Please repeat each line of the data exactly, with nothing left out.

- Opening Delimiter -

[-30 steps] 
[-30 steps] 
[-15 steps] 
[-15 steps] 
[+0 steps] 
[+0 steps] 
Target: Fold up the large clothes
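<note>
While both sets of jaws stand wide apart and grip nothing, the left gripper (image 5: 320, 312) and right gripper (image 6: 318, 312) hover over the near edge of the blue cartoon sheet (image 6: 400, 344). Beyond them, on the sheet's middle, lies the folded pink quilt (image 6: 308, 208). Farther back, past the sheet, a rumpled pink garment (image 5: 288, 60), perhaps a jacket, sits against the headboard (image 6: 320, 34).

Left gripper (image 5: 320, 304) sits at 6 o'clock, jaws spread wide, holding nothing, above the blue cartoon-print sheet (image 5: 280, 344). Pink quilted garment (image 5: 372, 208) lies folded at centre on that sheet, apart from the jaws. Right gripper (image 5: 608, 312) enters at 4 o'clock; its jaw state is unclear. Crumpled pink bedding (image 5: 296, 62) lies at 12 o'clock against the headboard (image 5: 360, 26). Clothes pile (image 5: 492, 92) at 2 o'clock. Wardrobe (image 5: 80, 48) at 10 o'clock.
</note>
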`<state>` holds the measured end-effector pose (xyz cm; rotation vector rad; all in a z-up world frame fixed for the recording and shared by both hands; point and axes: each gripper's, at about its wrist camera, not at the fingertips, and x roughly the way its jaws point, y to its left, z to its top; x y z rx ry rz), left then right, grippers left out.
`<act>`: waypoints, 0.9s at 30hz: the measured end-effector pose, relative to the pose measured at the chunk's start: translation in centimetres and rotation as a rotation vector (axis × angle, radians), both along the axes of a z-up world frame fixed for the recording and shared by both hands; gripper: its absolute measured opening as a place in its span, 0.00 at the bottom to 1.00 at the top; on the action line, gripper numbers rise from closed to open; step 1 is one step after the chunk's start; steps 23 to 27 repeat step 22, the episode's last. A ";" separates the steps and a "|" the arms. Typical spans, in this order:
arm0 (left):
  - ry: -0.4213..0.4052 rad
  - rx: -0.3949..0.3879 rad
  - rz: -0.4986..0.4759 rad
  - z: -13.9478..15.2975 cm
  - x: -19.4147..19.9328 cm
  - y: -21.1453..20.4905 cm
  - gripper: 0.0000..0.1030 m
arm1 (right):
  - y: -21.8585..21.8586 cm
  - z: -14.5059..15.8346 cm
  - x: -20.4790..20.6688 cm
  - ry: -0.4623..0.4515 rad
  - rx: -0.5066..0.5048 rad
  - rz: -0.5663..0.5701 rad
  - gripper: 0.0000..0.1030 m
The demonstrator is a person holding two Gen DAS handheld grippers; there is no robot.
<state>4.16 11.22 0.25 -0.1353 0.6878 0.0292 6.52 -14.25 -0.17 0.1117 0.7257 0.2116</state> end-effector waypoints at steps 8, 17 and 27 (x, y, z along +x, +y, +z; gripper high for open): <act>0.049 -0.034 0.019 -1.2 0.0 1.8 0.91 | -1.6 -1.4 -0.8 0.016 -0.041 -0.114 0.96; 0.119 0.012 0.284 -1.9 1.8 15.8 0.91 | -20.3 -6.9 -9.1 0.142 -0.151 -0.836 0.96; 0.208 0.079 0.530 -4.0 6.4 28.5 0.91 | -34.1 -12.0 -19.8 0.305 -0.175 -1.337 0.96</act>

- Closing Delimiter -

Result of the task
[-30 steps] 
[-30 steps] 
[-15 steps] 
[-15 steps] 
[+0 steps] 
[+0 steps] 
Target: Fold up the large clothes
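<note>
While both sets of jaws stand wide apart and grip nothing, the left gripper (image 5: 320, 312) and right gripper (image 6: 318, 312) hover over the near edge of the blue cartoon sheet (image 6: 400, 344). Beyond them, on the sheet's middle, lies the folded pink quilt (image 6: 308, 208). Farther back, past the sheet, a rumpled pink garment (image 5: 288, 60), perhaps a jacket, sits against the headboard (image 6: 320, 34).

Left gripper (image 5: 320, 304) sits at 6 o'clock, jaws spread wide, holding nothing, above the blue cartoon-print sheet (image 5: 280, 344). Pink quilted garment (image 5: 372, 208) lies folded at centre on that sheet, apart from the jaws. Right gripper (image 5: 608, 312) enters at 4 o'clock; its jaw state is unclear. Crumpled pink bedding (image 5: 296, 62) lies at 12 o'clock against the headboard (image 5: 360, 26). Clothes pile (image 5: 492, 92) at 2 o'clock. Wardrobe (image 5: 80, 48) at 10 o'clock.
</note>
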`<state>` holds the measured end-effector pose (xyz cm; rotation vector rad; all in a z-up world frame fixed for the recording and shared by both hands; point and axes: each gripper's, at about its wrist camera, not at the fingertips, and x roughly the way its jaws point, y to its left, z to its top; x y z rx ry rz), left then right, grippers left out.
`<act>`: waypoints, 0.9s at 30hz: the measured end-effector pose, relative to the pose measured at the chunk's start: translation in centimetres and rotation as a rotation vector (axis × angle, radians), both along the axes of a z-up world frame fixed for the recording and shared by both hands; gripper: its absolute measured opening as a place in its span, 0.00 at the bottom to 1.00 at the top; on the action line, gripper numbers rise from closed to open; step 1 is one step after the chunk's start; steps 23 to 27 repeat step 22, the episode's last. A ";" separates the steps and a "|" the arms. Typical spans, in this order:
arm0 (left):
  - ry: -0.4213..0.4052 rad
  - rx: -0.3949..0.3879 rad
  - rz: -0.4986..0.4759 rad
  - z: -13.9478..15.2975 cm
  - x: -19.4147..19.9328 cm
  - y: -21.1453..20.4905 cm
  - gripper: 0.0000..0.1030 m
arm1 (right):
  - y: -21.8585..21.8586 cm
  - z: -14.5059..15.8346 cm
  - x: -20.4790..20.6688 cm
  - ry: -0.4623..0.4515 rad
  - rx: -0.5066..0.5048 rad
  - rz: -0.5663..0.5701 rad
  - gripper: 0.0000..0.1030 m
The demonstrator is a person holding two Gen DAS handheld grippers; there is no robot.
<state>4.16 11.22 0.25 -0.1353 0.6878 0.0292 6.52 -14.25 -0.17 0.1117 0.7257 0.2116</state> end-effector waypoints at steps 8, 17 and 27 (x, y, z along +x, +y, +z; gripper high for open): <act>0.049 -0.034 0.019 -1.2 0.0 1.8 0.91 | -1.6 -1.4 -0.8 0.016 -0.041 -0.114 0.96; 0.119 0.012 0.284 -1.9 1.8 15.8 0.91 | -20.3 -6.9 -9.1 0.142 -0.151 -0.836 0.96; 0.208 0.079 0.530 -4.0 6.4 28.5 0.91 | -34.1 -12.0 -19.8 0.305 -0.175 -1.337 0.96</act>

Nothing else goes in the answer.